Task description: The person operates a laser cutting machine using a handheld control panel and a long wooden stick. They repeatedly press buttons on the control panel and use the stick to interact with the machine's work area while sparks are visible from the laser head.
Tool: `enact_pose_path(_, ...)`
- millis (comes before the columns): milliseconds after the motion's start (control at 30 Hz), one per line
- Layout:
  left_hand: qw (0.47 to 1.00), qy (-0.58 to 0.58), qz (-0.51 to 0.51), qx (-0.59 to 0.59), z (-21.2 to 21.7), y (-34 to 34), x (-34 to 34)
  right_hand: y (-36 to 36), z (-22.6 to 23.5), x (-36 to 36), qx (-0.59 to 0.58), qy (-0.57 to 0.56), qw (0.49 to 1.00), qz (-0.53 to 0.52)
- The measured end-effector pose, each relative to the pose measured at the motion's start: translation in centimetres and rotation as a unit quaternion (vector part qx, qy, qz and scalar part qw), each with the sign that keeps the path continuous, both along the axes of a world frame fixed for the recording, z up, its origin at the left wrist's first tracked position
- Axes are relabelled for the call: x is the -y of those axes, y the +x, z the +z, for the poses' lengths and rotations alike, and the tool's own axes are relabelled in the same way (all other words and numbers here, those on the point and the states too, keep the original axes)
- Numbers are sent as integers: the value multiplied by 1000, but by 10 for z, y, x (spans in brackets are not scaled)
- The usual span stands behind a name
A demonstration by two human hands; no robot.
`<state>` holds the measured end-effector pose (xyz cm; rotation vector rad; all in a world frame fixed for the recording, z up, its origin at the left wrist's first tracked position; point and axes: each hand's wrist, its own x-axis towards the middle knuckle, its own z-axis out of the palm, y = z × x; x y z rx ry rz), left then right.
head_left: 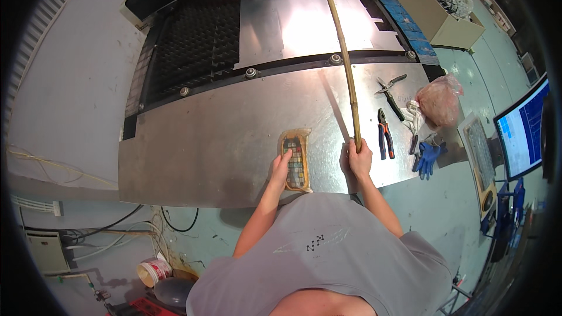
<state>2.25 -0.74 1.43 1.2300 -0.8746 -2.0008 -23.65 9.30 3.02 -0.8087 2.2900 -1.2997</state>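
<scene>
My left hand (280, 168) is closed around the left side of a handheld keypad remote (298, 164), its thumb over the buttons. The remote has a yellow-orange casing, looks wrapped in clear film, and is at the near edge of a metal table (205, 146). In my right hand (360, 161), the fingers are wrapped round the near end of a long bamboo stick (345, 58). The stick reaches away from me over the table and the machine bed behind it. To the right of that hand lie pliers with dark and red handles (384, 134).
Cutters (391, 96), white gloves (413, 118), blue gloves (429, 158) and a pinkish plastic bag (439, 102) are at the table's right end. Beyond them stand a keyboard (479, 149) and monitor (524, 129). Metal sheet (263, 29) covers part of the slatted bed (196, 44).
</scene>
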Motion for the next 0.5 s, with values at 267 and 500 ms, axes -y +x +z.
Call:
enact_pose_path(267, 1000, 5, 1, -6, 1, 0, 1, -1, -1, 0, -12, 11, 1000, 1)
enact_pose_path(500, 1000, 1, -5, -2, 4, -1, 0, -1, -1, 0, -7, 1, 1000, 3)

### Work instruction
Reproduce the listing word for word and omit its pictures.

### Final answer
Task description: The person operates a laser cutting machine using a handheld control panel and a long wooden stick. They repeatedly press buttons on the control panel and use the stick to interact with the machine's work area while sparks are visible from the laser head.
Tool: `enact_pose_path(_, ...)`
- millis (comes before the columns): milliseconds after the motion's start (control at 30 Hz), one per line
- Layout:
  left_hand: qw (0.47 to 1.00), qy (-0.58 to 0.58), qz (-0.51 to 0.51), qx (-0.59 to 0.59), z (-21.2 to 21.7), y (-34 to 34), x (-34 to 34)
  right_hand: y (-36 to 36), z (-22.6 to 23.5), x (-36 to 36), qx (-0.59 to 0.58), qy (-0.57 to 0.56), qw (0.49 to 1.00), qz (-0.53 to 0.52)
- The measured end-effector pose, each relative to the pose measured at the motion's start: translation in centimetres and rotation as a unit quaternion (vector part qx, qy, qz and scalar part qw), each with the sign that keeps the path continuous, both along the axes of a world frame fixed for the recording, z up, its origin at the left wrist's first tracked position
- Axes are relabelled for the call: x is the -y of those axes, y the +x, z the +z, for the poses' lengths and rotations alike, and the tool's own axes are relabelled in the same way (all other words and numbers here, those on the point and the states too, keep the original axes)
- Numbers are sent as integers: the value multiplied by 1000, but by 10 for z, y, x (spans in brackets are not scaled)
- The usual span stands behind a name
A demonstration by two human hands; no robot.
`<state>` holds the measured end-effector pose (xyz cm; rotation vector rad; all in a world frame fixed for the recording, z up, its origin at the left wrist's first tracked position; point and axes: each hand's wrist, its own x-axis towards the middle knuckle, its own z-axis out of the palm, y = z × x; x y z rx ry rz), left then right.
head_left: 
<state>2.25 -0.74 1.43 1.2300 -0.8746 -2.0008 -23.65 9.30 3.02 -0.8087 2.2900 -1.2997</state>
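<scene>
My left hand (280, 168) is closed around the left side of a handheld keypad remote (298, 164), its thumb over the buttons. The remote has a yellow-orange casing, looks wrapped in clear film, and is at the near edge of a metal table (205, 146). In my right hand (360, 161), the fingers are wrapped round the near end of a long bamboo stick (345, 58). The stick reaches away from me over the table and the machine bed behind it. To the right of that hand lie pliers with dark and red handles (384, 134).
Cutters (391, 96), white gloves (413, 118), blue gloves (429, 158) and a pinkish plastic bag (439, 102) are at the table's right end. Beyond them stand a keyboard (479, 149) and monitor (524, 129). Metal sheet (263, 29) covers part of the slatted bed (196, 44).
</scene>
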Motion for the next 0.5 s, with values at 267 and 500 ms, axes -y +x +z.
Call:
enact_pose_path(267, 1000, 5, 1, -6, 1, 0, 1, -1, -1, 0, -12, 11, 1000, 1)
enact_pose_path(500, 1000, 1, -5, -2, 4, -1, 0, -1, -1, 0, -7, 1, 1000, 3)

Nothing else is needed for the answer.